Garnishments are usually issued one of two ways: (1) against your bank account; or (2) your employment.

I like to think of Garnishment using the analogy of a game of catch. Someone is throwing you a ball. I jump up and intercept the ball, thereby “garnishing” the ball. In theory anyone who owes you money can be garnished.

If your bank account was garnished, your bank account would be frozen and 100% of the funds in your account are withdrawn and sent to the Court to be given to the creditor. There are special rules if this is a joint account.

If your employer was served with a Notice of Garnishment, 20% of your net wages are garnished from your pay until the full amount of the Garnishment is satisfied.
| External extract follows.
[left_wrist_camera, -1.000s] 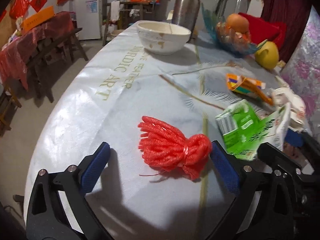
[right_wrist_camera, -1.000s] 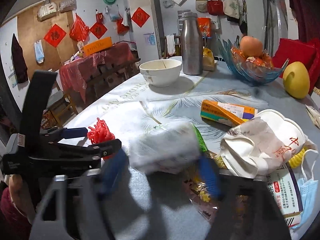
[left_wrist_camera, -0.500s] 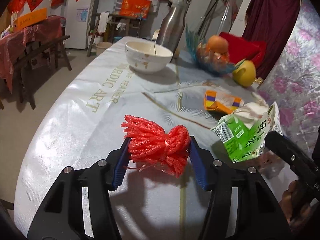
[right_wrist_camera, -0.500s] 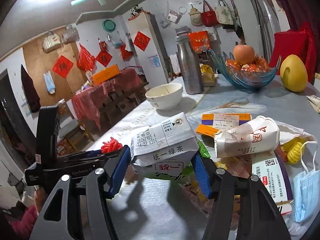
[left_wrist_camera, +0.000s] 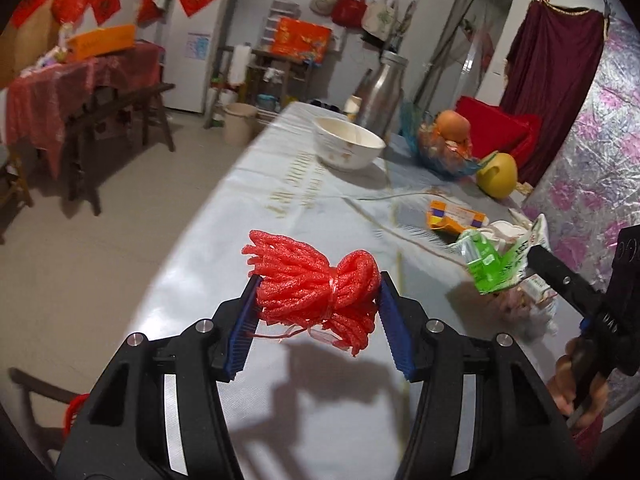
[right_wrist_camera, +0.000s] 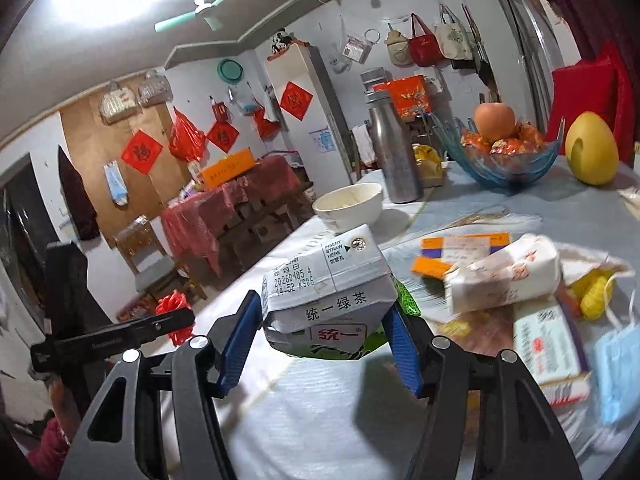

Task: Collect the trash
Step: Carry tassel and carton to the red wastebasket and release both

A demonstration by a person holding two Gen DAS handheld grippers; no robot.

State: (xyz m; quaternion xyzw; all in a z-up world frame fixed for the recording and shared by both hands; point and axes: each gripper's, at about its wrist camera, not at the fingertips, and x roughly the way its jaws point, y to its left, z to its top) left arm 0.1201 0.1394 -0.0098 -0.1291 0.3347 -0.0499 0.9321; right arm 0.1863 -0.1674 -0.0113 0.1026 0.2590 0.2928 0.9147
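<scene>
1. Our left gripper (left_wrist_camera: pixel 318 304) is clenched on a bundle of red foam netting (left_wrist_camera: pixel 314 280); its jaws closed on it just now, and both blue pads press the bundle's sides. The bundle hangs clear of the table (left_wrist_camera: pixel 300 392), with its shadow below it at 6 o'clock.
2. Our right gripper (right_wrist_camera: pixel 322 336) grasps a crushed green tea carton (right_wrist_camera: pixel 326 288), its grey top with the straw hole facing up, pads against both sides, lifted off the tabletop.
3. In the left wrist view the carton shows at 3 o'clock, held in the right gripper's black finger.
4. On the table at 2 o'clock of the carton we see an orange medicine box (right_wrist_camera: pixel 460 250), a crumpled paper cup (right_wrist_camera: pixel 508 276) and a blue face mask (right_wrist_camera: pixel 616 368) at 3 o'clock.
5. Farther off at 12 o'clock stand a white bowl (right_wrist_camera: pixel 348 206), a steel flask (right_wrist_camera: pixel 392 148) and a blue glass fruit bowl (right_wrist_camera: pixel 500 160).
</scene>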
This is 50% if the Judgment is a Family Law matter.

What happens if your employer does not comply with the Garnishment?

The Notice of Garnishment is a Court order, and should they fail to comply with that Court order, the creditor can bring a Garnishment Hearing and obtain judgment against your employer.  Ditto for a bank who refuses to withdraw the funds from your account.

So, what do you do if you were garnished?  If you feel that you do not owe what is being claimed against you, you should have defended the action.  But sometimes things happen, and you don’t.  You would have to bring a Motion immediately to set aside the judgment so that you can file a defence.  This also stops the Garnishment, and usually the freeze on your account is lifted.

But if you genuinely owe the amount claimed, try to work something out with your creditor to avoid having to pay costs and interest when you inevitably lose at Trial.

Garnishments are not only stressful, they are also embarrassing.  Especially if the account that was garnished was your payroll account and you have to explain to your employees why their cheques bounced, or you try to make a purchase at the store and you’re declined.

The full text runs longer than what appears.